Device-based passkeys

Many passkeys are stored directly on your device and protected by the operating system. Examples include:

• Windows Hello
• Apple iCloud Keychain
• Google Password Manager

In these setups, the private key is stored inside a secure hardware component on your device. Using TPM (Trusted Platform Module) chips or secure enclaves, these keys are protected against extraction and tampering. These passkeys often sync across your ecosystem - like:

• iPhone
• MacBook
• iPad

All share the same passkeys through iCloud.

Password manager passkeys

Modern password managers now support passkeys as well. Examples include:

• 1Password
• Bitwarden
• Dashlane

Advantages include:

• Cross-platform syncing
• Centralized management
• Easier backups

Hardware security keys

The most security-focused option is storing passkeys on a physical security key. This could be a YubiKey or similar device that supports FIDO2/WebAuthn standards. These are USB or NFC devices that store the private key directly on the hardware. Benefits:

• Extremely strong phishing protection
• Not tied to Apple, Google, or Microsoft ecosystems
• Portable between devices

The downside is obvious though - you must physically have the key.
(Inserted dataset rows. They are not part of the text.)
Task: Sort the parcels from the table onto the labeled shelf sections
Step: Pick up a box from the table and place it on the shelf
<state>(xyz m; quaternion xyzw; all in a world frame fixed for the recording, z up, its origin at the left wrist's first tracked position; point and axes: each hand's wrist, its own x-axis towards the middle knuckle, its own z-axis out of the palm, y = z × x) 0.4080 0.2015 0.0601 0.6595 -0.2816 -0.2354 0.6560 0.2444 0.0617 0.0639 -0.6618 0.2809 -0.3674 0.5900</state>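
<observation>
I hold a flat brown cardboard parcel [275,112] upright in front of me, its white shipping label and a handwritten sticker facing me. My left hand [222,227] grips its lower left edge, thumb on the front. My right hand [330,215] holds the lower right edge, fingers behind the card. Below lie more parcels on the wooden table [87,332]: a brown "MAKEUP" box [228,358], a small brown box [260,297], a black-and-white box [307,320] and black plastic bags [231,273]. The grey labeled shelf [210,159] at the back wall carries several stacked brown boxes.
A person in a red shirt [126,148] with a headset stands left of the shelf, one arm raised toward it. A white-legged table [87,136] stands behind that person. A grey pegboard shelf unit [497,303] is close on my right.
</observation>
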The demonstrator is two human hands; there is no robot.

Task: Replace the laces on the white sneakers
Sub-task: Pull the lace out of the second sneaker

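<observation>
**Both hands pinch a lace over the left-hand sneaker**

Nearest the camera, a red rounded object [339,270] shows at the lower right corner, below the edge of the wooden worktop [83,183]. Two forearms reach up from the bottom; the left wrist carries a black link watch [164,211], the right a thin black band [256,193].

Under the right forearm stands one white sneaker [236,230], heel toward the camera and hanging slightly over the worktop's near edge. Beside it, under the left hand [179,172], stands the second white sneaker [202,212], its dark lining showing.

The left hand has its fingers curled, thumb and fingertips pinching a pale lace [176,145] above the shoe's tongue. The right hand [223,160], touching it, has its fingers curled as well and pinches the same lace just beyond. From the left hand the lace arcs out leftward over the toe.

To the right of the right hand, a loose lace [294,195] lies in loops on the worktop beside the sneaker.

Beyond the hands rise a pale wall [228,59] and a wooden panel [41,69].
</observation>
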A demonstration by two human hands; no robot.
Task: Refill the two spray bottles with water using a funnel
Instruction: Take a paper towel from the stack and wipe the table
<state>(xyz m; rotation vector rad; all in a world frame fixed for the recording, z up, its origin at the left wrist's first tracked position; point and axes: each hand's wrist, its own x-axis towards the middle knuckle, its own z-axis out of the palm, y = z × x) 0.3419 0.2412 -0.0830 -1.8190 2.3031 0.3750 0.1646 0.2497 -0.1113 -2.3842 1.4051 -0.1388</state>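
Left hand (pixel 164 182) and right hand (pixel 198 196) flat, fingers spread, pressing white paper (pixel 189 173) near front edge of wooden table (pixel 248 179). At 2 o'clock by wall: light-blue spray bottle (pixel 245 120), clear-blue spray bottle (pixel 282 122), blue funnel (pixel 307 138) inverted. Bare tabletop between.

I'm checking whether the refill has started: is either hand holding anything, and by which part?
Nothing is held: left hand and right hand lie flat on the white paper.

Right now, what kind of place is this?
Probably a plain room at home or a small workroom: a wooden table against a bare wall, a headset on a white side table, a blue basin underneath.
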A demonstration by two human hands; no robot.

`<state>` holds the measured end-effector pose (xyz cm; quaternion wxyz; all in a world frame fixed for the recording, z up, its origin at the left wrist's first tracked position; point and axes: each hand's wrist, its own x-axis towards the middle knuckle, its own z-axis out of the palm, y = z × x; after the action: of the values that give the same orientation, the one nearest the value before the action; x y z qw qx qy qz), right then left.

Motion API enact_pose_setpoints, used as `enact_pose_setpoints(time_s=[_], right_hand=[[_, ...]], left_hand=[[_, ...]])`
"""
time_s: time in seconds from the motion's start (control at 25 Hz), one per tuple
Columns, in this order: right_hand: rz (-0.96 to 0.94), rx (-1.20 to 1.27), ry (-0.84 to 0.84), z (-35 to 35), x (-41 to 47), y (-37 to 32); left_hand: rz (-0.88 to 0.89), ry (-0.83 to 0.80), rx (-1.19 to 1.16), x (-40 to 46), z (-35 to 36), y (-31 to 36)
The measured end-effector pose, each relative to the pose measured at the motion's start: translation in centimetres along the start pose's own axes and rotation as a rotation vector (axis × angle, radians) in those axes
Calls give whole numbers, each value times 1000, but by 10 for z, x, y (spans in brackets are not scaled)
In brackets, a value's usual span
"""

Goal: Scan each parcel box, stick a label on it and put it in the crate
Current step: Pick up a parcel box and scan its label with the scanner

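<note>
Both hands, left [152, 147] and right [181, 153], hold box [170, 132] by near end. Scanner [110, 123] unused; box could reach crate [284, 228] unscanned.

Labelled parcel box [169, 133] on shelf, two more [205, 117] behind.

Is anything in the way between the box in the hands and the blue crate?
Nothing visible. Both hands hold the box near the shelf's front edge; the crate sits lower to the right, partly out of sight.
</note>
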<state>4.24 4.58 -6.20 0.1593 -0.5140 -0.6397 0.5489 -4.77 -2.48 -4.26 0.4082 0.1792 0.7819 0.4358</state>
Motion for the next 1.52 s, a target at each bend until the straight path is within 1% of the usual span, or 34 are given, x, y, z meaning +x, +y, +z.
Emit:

Why Passkeys Are Considered the Future

Despite the current friction and occasional login loops, passkeys represent one of the biggest improvements in account security in decades. They remove the weakest element in authentication - the human-managed password. Instead of relying on something you remember, passkeys rely on:

• Cryptographic keys
• Secure hardware
• Domain-bound authentication

The result is a system where:

• Nothing secret is stored on the website
• Nothing secret travels across the network
• Phishing attacks largely stop working

The technology itself is extremely strong. The current challenge is not security - it is usability. As browsers, operating systems, and websites continue improving their implementations, passkeys are very likely to become the standard way we log in to services on the internet.